One aspect of your history is that you presented with what appeared to be serious psychotic symptoms in both 2005 and 2006. That did not apparently lead to any active treatment for you. The reasons for that are unknown, and there is no benefit in engaging in speculation about it. Dr Brennan, in her report, said under the heading “Defence of mental impairment”:
“Mr Pedley, at the time of the alleged offence, was experiencing untreated symptoms of chronic paranoid schizophrenia. It is clear that due to the nature of his delusional beliefs that these symptoms have caused him significant distress over a period of many years and grossly impacted on his capacity to engage with his family and the community. His chronic symptoms have caused him to experience fear due to the belief he is being persecuted, and it appears he has incorporated the victim into his paranoid delusional system. It appears that Mr Pedley was interpreting innocuous interactions as having persecutory motivation, to the point whereby he feared for his life. On the day of the alleged offences it appears that Mr Pedley was so fearful, and highly aroused, that he believed that he needed to kill the victim in order to protect himself from being murdered. It's my opinion that on the day of the alleged offences Mr Pedley was unable to reason with a moderate degree of sense and composure about whether his conduct was wrong. It is my opinion that Mr Pedley meets the criteria for mental impairment defence under s 20, sub-s (1), Subparagraph B, of the Crimes (Mental Impairment and Unfitness to be Tried) Act 1997”.

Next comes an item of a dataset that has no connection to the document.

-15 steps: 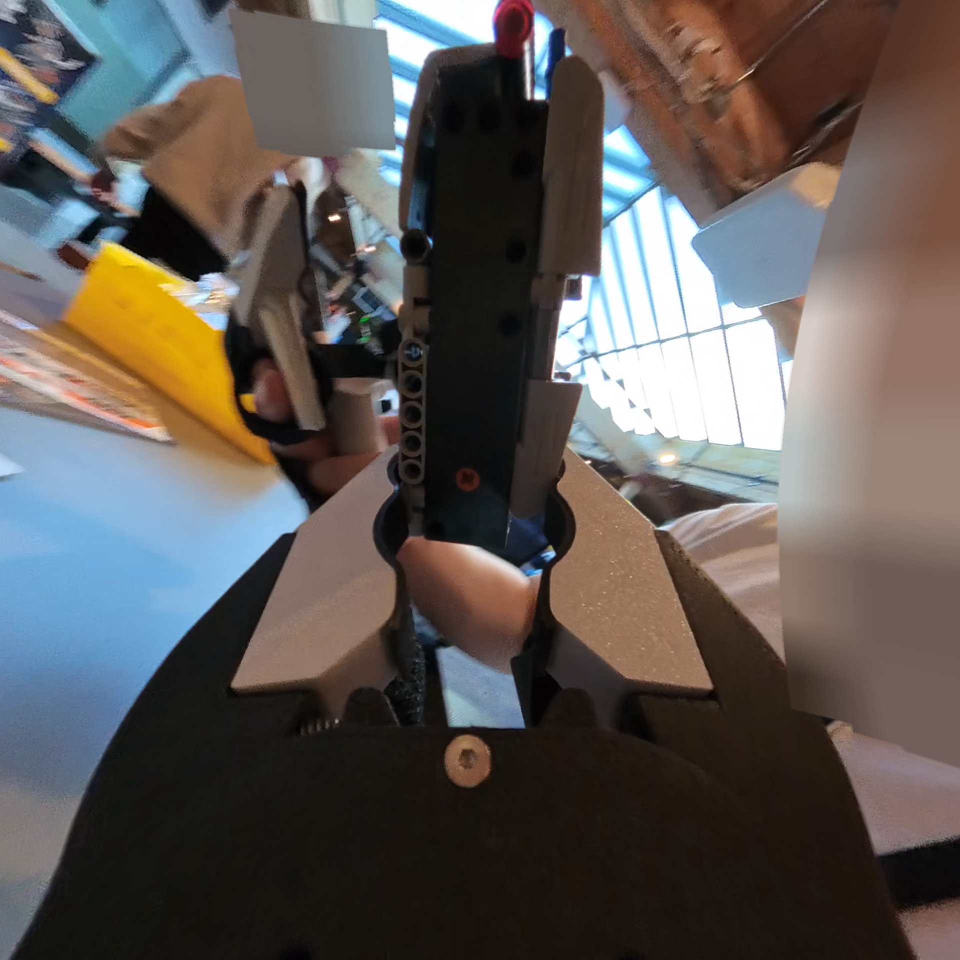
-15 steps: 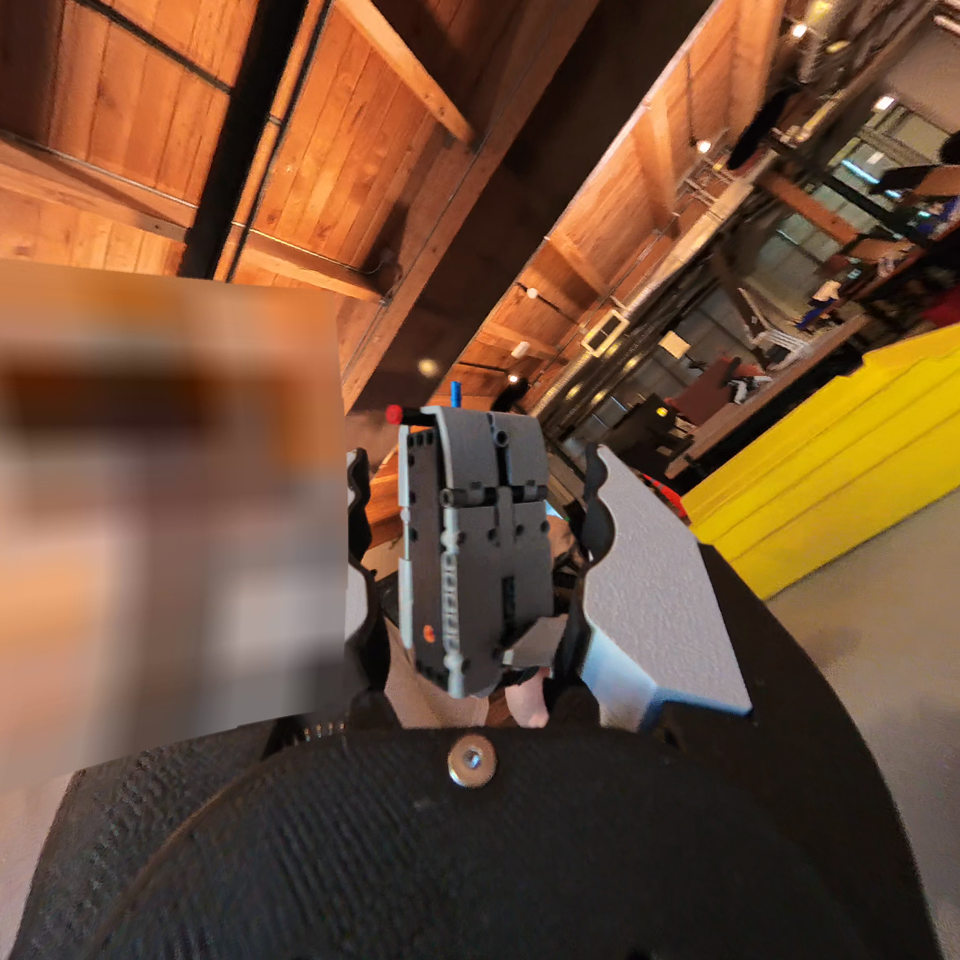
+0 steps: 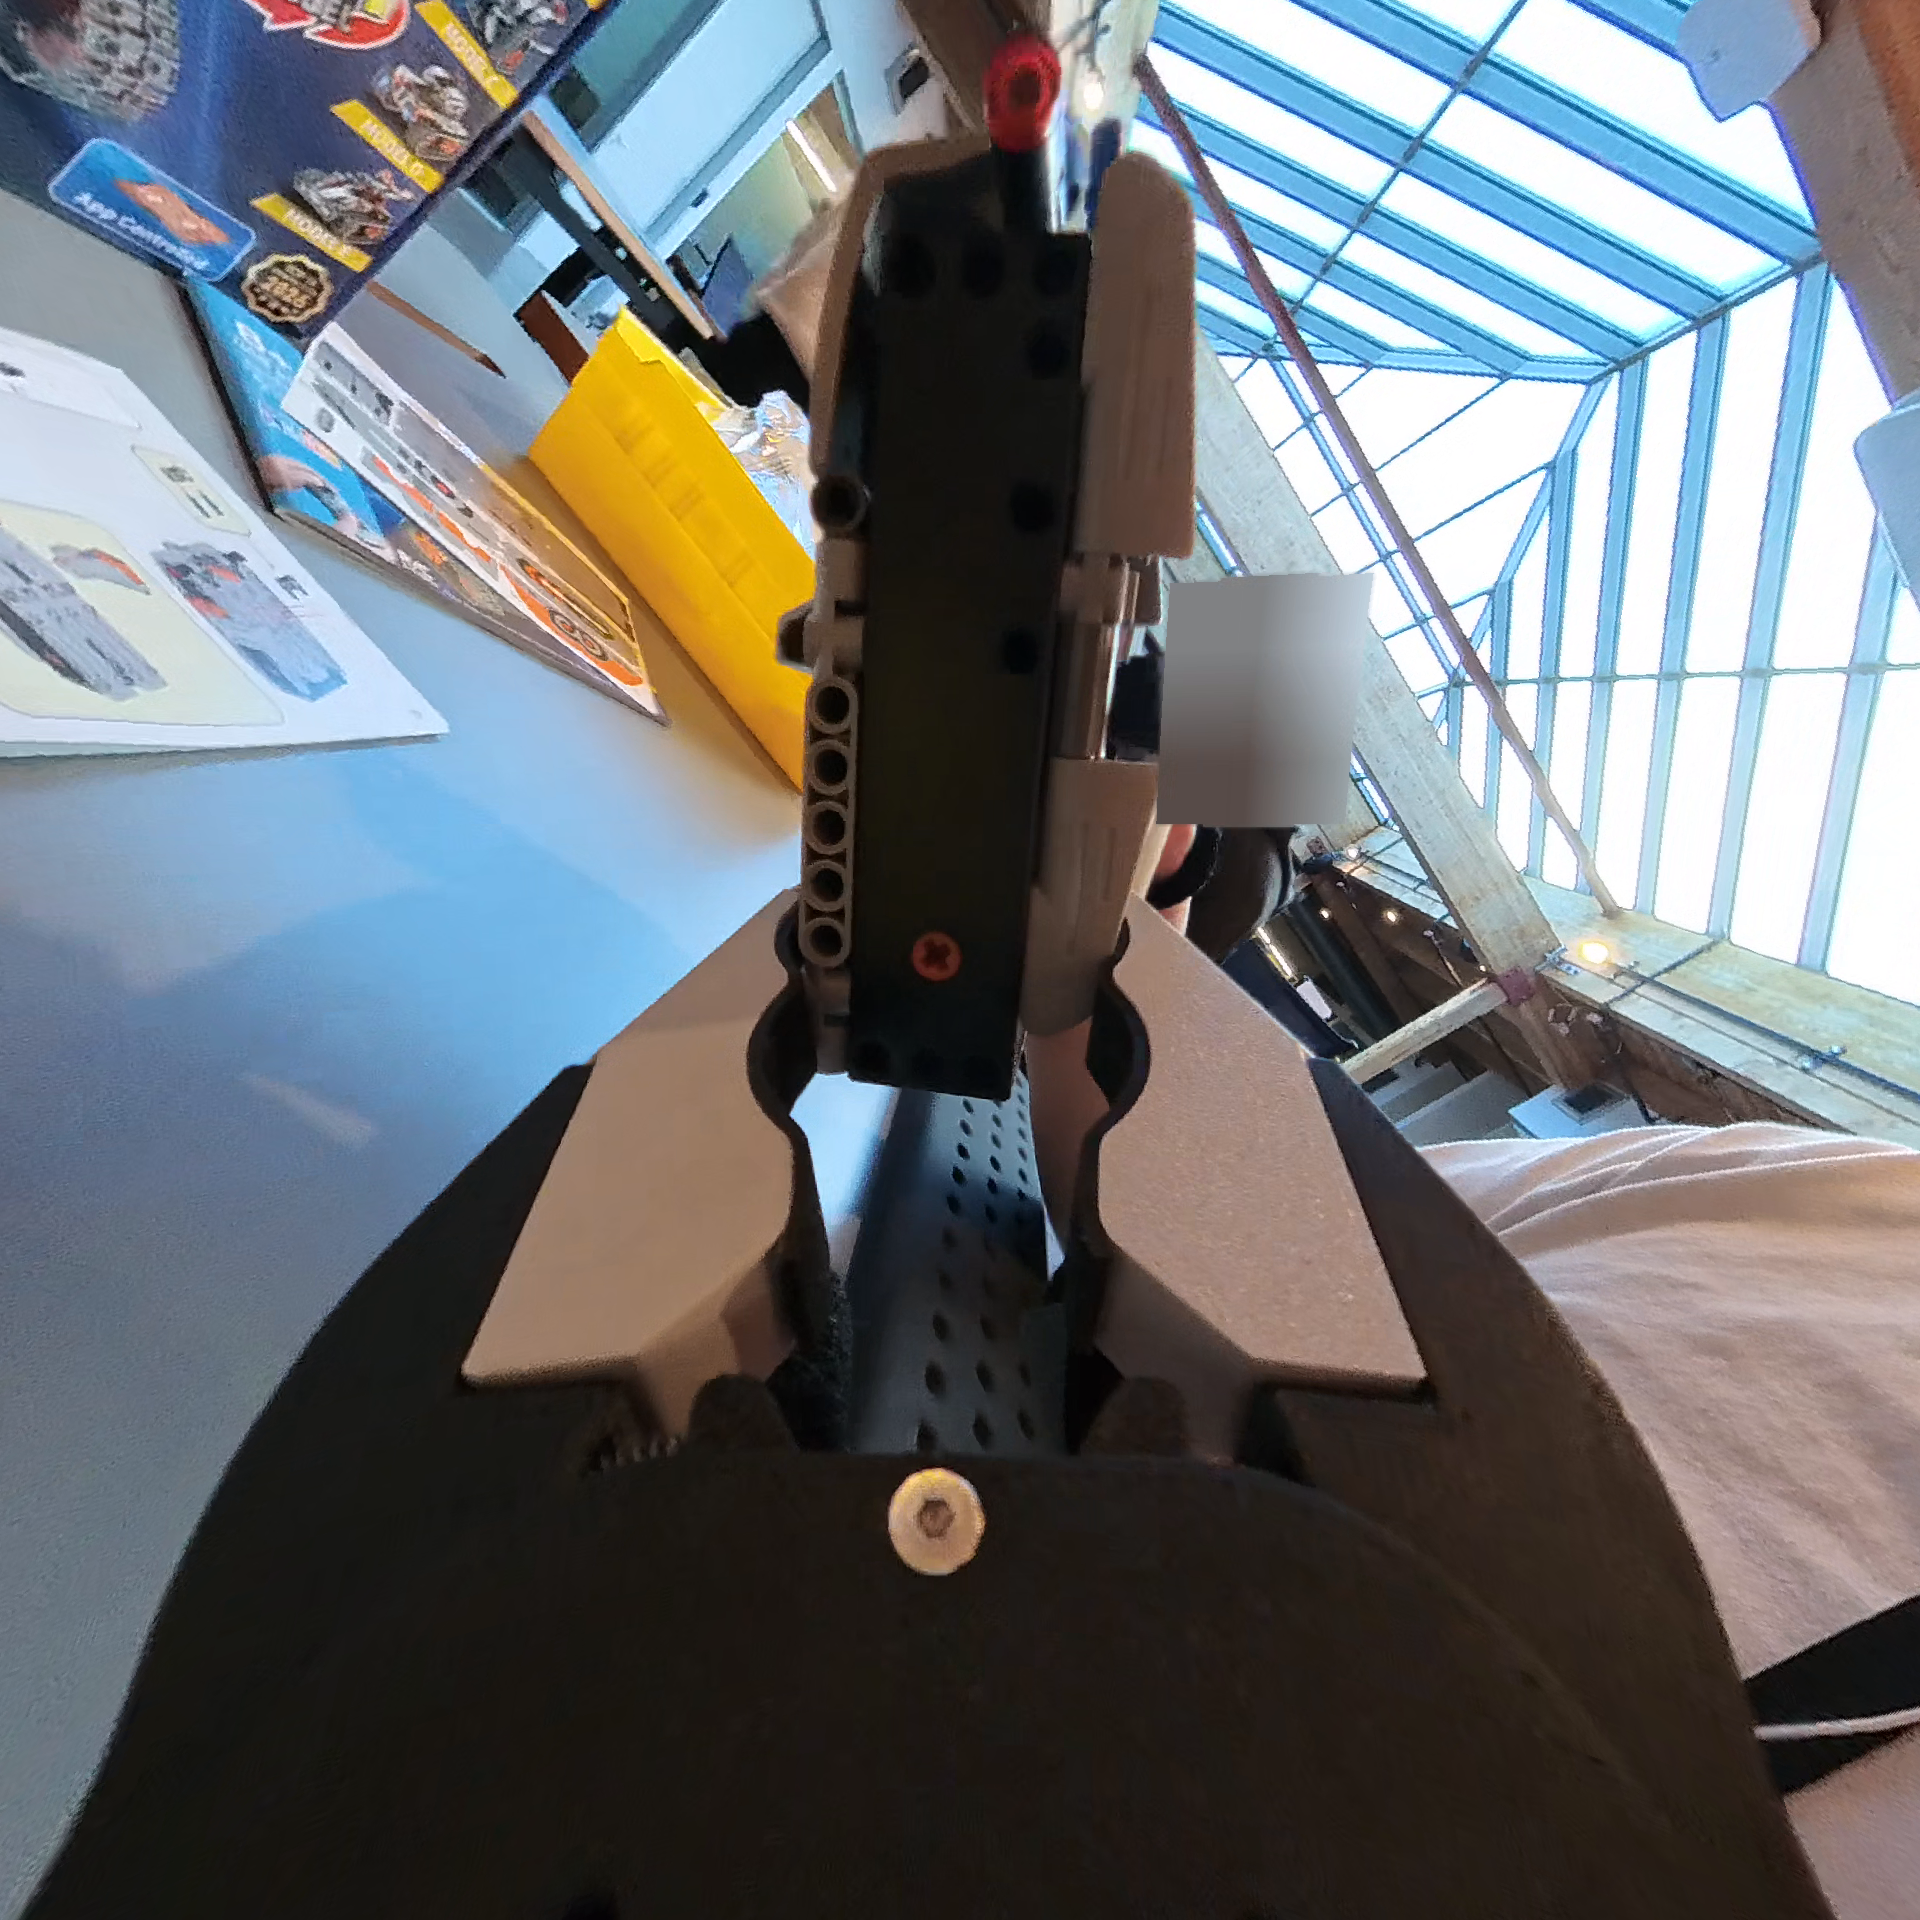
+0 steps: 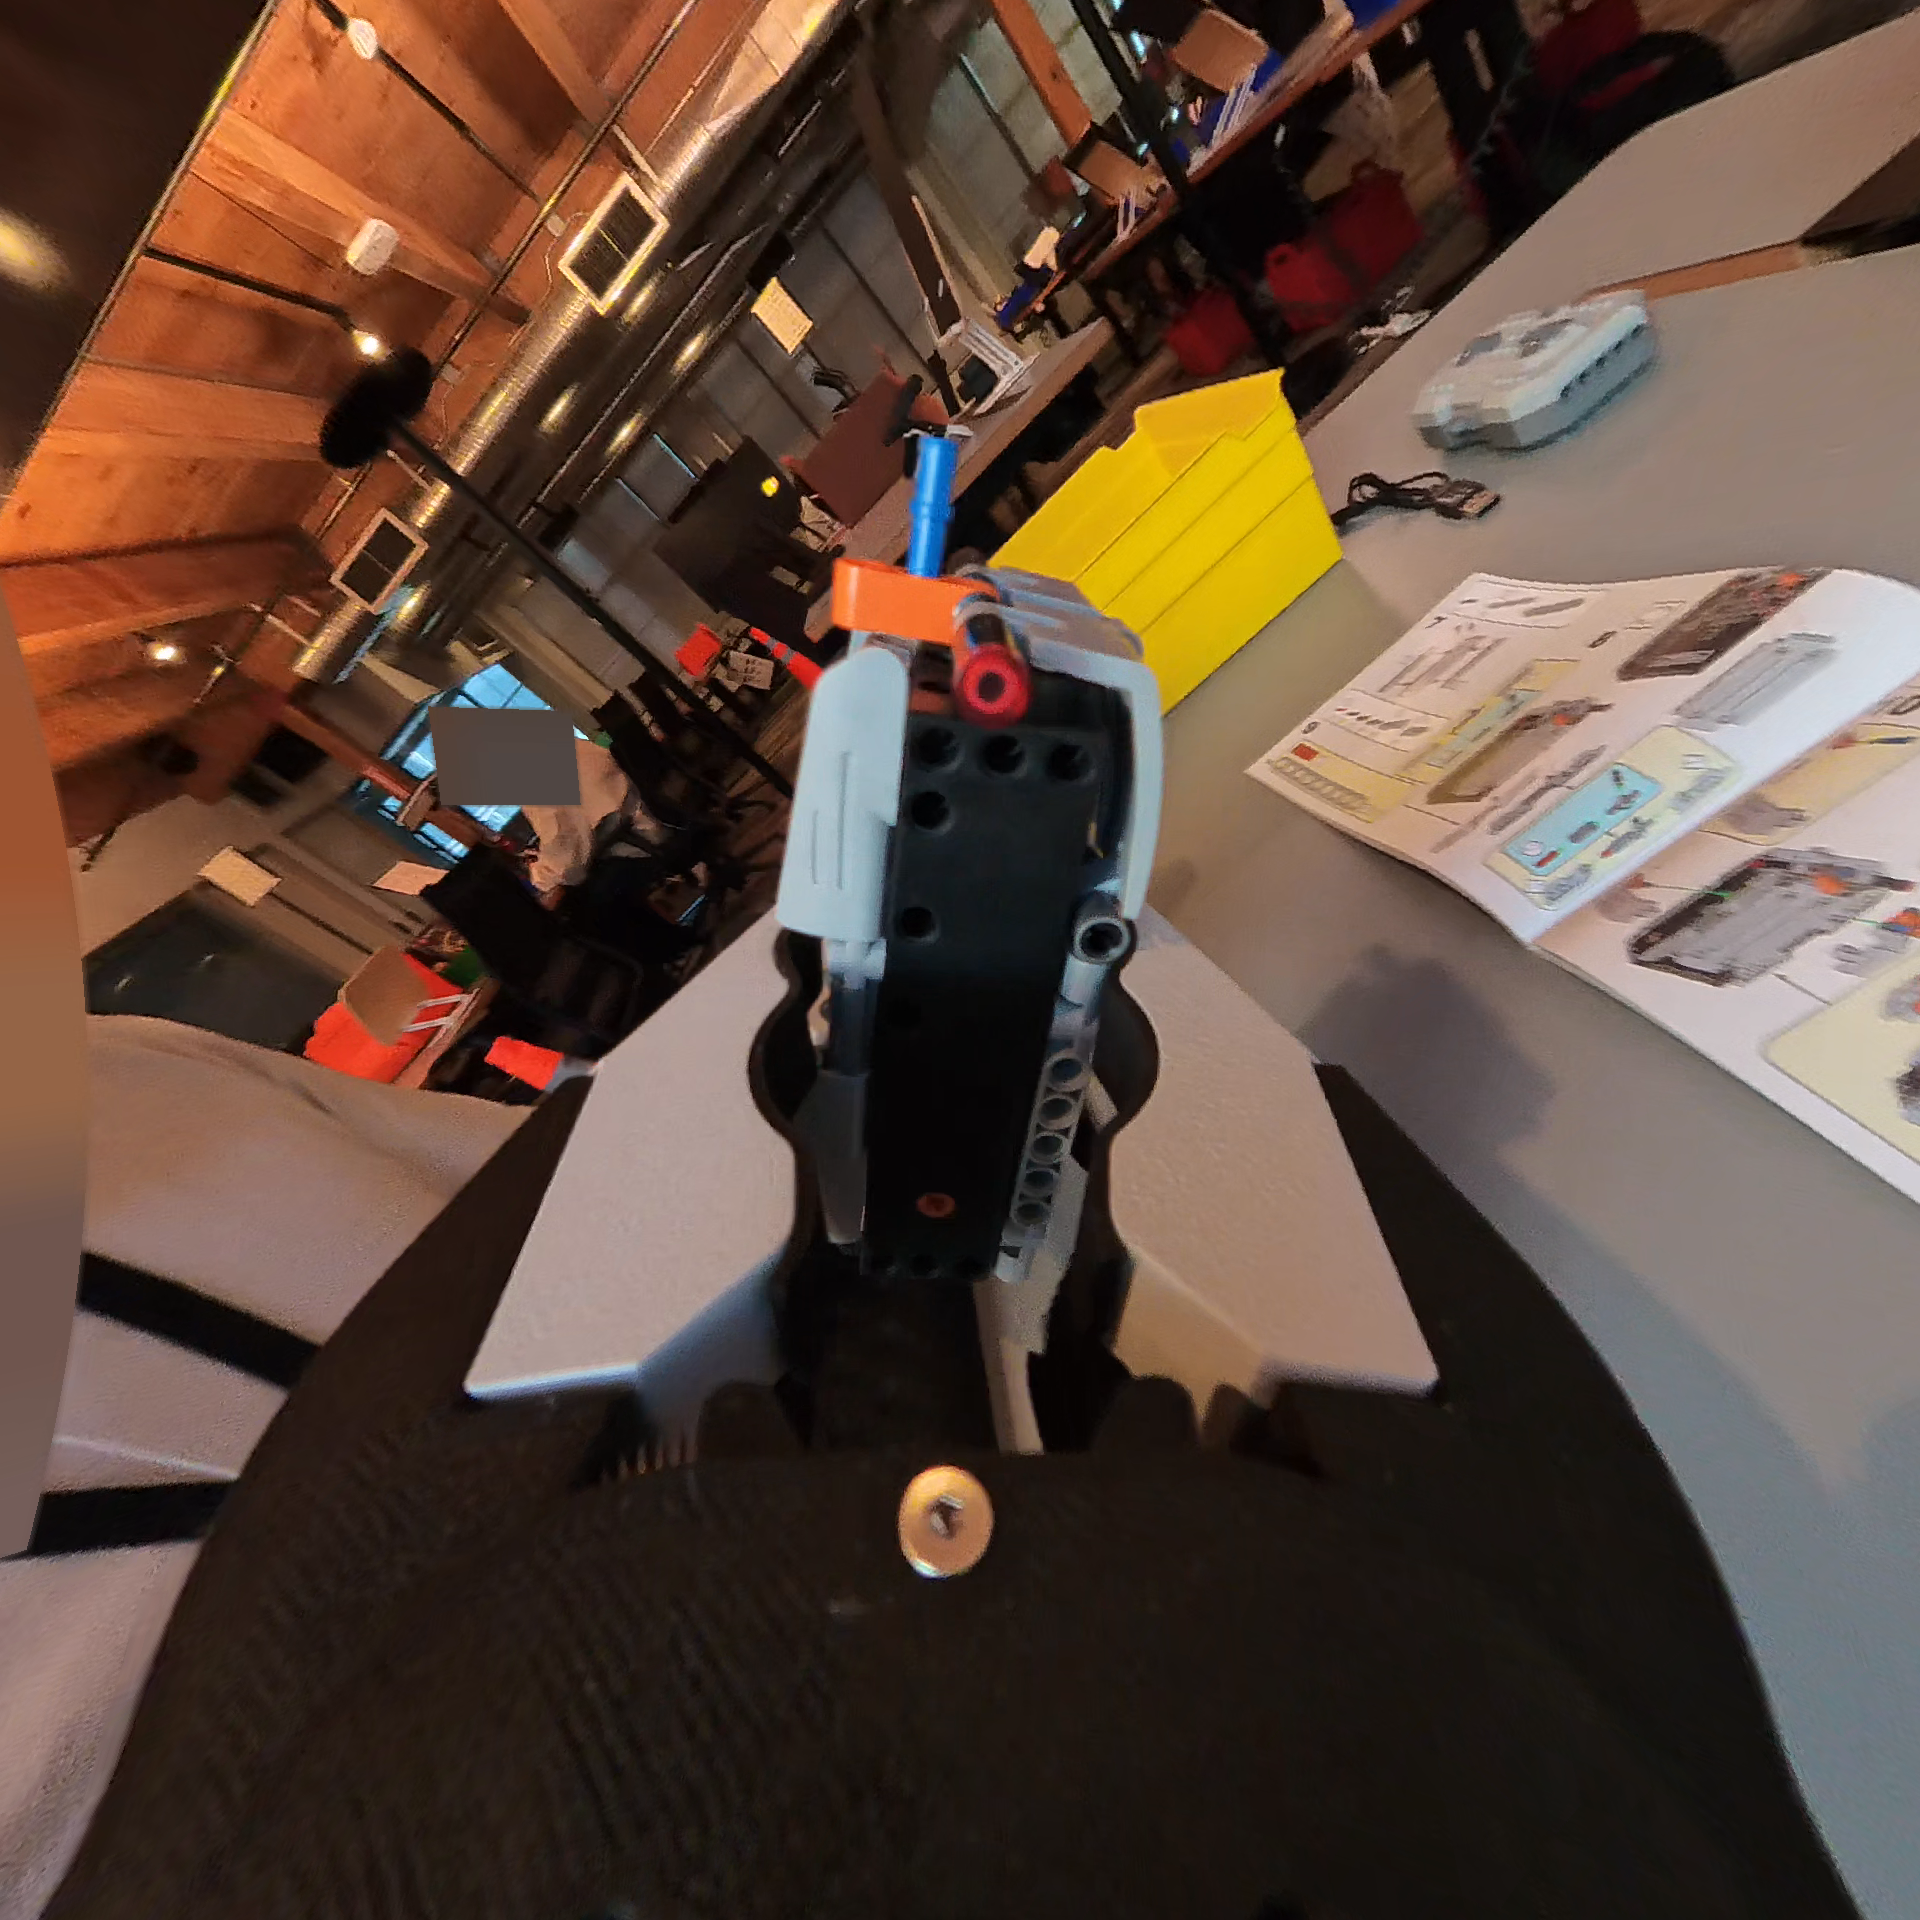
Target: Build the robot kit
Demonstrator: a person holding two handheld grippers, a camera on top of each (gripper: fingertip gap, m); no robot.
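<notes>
Both claws, left claw [image 3: 951, 1039] and right claw [image 4: 951, 1122], stay clamped on the brick model [image 3: 940, 623], now swung over the worktop [image 3: 260, 987].

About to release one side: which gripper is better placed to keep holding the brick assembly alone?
Probably the right. The brick assembly sits deep between the right gripper fingers, while the left gripper pinches only its lower end at the fingertips.

The brick model [image 4: 977, 987] stands in the frame centre. On the desk [image 4: 1558, 1299], the booklet [image 4: 1662, 831] lies at right. The bin [image 4: 1195, 540] sits behind it, upper centre.
</notes>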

It is plain that the evidence in this case, on what is the critical issue, is all one way. Under the circumstances, I regard it as being appropriate to direct that a verdict of not guilty, because of mental impairment, be recorded. The ground of that mental impairment is that pursuant to s 21(b) of the Act, you, Travis Pedley, at the time you attempted to kill Mr Coe, did not know that the conduct was wrong. That is you could not reason with a moderate degree of sense and composure about whether the conduct, as perceived by reasonable persons, was wrong.
It follows next that I am obliged to declare you liable to supervision under Part 5 of the Act and I do so. I requested a report pursuant to s.41 of the Act in order to determine what form of order I should impose and, if appropriate, a certificate pursuant to s.47 of the Act. I received a report dated 4 August 2011 from Dr Ann Brennan, and I have also received a certificate pursuant to s.47 of the Act in relation to available services.
I therefore order that:
1 Travis Pedley be liable to a Custodial Supervision Order pursuant to s.26 of the Crimes (Mental Impairment and Unfitness to be Tried) Act 1997;
2 that Travis Pedley be committed to the custody of the Victorian Institute of Forensic Mental Health; and
3 that pursuant to s 28 of the Crimes (Mental Impairment and Unfitness to be Tried) Act the nominal term of supervision of the order is 25 years to date from 8 October 2010.